United Airlines employee challenges union dues at Supreme Court

A Texas-based United Airlines employee has asked the Supreme Court to strike down union fees taken out of his paycheck without his consent as a violation of the First Amendment, saying he refuses to pay for political activities of union bosses.

United worker Arthur Baisley said in his court petition that he’s required to pay fees to the International Association of Machinists and Aerospace Workers because the airline contracted with the union as the exclusive bargaining agent for its employees in accordance with the Railway Labor Act, a federal law that governs labor relations for trains and planes.

In order to avoid subsidizing union activity that he disagrees with, Mr.
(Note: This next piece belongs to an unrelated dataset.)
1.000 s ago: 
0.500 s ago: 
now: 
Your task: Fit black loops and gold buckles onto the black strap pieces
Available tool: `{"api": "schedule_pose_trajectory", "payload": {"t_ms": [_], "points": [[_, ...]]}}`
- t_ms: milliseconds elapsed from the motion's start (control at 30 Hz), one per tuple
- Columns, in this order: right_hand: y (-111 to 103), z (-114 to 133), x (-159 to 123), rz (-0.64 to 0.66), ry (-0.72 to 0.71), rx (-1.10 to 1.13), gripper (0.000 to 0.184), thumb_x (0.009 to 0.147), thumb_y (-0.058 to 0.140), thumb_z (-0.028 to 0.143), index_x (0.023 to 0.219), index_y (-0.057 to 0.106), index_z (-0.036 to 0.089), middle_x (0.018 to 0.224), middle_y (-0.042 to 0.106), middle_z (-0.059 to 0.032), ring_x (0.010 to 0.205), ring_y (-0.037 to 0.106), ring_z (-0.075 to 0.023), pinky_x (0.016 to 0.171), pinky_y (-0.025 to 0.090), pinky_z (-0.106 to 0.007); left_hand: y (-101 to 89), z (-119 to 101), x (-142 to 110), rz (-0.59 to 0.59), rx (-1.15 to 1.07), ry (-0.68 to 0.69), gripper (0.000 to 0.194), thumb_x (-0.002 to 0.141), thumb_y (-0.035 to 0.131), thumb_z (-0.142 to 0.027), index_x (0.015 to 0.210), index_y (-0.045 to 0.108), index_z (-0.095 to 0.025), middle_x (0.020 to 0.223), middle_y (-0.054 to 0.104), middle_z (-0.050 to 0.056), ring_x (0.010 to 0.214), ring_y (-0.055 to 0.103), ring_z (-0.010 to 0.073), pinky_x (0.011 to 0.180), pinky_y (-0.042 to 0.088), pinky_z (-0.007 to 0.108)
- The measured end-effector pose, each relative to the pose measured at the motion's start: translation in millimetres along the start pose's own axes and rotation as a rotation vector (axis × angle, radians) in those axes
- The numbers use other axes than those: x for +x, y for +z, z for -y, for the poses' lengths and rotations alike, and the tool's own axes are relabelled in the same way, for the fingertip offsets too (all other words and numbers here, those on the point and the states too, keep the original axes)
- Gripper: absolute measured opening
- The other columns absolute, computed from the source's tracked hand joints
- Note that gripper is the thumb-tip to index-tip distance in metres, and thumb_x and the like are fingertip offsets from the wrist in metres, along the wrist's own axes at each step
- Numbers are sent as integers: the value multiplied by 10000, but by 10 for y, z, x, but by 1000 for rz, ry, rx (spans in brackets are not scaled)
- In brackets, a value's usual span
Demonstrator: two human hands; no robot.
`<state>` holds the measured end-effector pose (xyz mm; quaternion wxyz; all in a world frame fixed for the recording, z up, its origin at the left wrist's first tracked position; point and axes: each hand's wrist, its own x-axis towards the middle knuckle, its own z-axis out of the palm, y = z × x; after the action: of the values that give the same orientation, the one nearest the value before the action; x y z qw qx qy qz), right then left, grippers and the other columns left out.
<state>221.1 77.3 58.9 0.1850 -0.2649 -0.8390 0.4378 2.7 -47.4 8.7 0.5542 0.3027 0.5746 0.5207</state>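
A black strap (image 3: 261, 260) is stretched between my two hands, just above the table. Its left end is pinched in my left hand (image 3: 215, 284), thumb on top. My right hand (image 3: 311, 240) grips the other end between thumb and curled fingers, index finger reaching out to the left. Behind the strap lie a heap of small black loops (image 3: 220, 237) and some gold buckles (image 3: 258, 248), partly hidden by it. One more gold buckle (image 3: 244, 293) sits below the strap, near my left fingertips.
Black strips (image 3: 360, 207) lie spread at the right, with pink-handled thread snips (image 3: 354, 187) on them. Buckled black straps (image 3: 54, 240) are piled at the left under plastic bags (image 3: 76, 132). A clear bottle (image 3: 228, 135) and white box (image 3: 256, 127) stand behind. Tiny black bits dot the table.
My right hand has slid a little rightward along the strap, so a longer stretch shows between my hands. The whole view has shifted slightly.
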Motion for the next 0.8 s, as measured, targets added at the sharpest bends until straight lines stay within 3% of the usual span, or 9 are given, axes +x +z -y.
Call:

Baisley has to “opt out” of his dues payments every November via a letter.

His lawyers, who also are representing a group of United employees, noted that the high court ruled it is unconstitutional for unions to take money out of public sector employees’ paychecks without consent in the landmark case Janus v. American Federation of State, County, and Municipal Employees, Council 31 in 2018.

They seek to apply part of the court’s decision in the Janus case to private sector employees like Mr. Baisley.

“This suit does not ask the Supreme Court to rule that private employees can’t be required as a condition of employment to pay any union fees at all. What it challenges is union policies that force workers to pay for union politics without their consent,” said Jacob Comello, the media coordinator for the National Right to Work, which is representing Mr. Baisley.

In 2018, Mr. Baisley sent a letter to his union in 2018 objecting to funding the union’s political activities.

But his objection was accepted only in 2019, and he was told he would have to file an objection each November.

Lower courts dismissed the case, questioning if the First Amendment applies to Mr. Baisley’s situation. Last month, he took his appeal to the high court.

“It is a foundational principle that courts ‘do not presume acquiescence in the loss of fundamental rights,’” the court filing reads. “That principle should apply to all employees subject to forced associations — no matter whether in the public or private sector.”

A representative from the International Association of Machinists and Aerospace Workers did not immediately respond to a request for comment.

Courtlyn Rose-Jones, a law professor at Ohio State University, said the case is a bit premature to bring to the Supreme Court because the justices’ landmark ruling in the Janus case three years ago was careful to “draw this line that had to do with the public sector.”

“It’s not a bad argument,” Ms. Rose-Jones said. “I just don’t believe the court wants to go to the private sector.”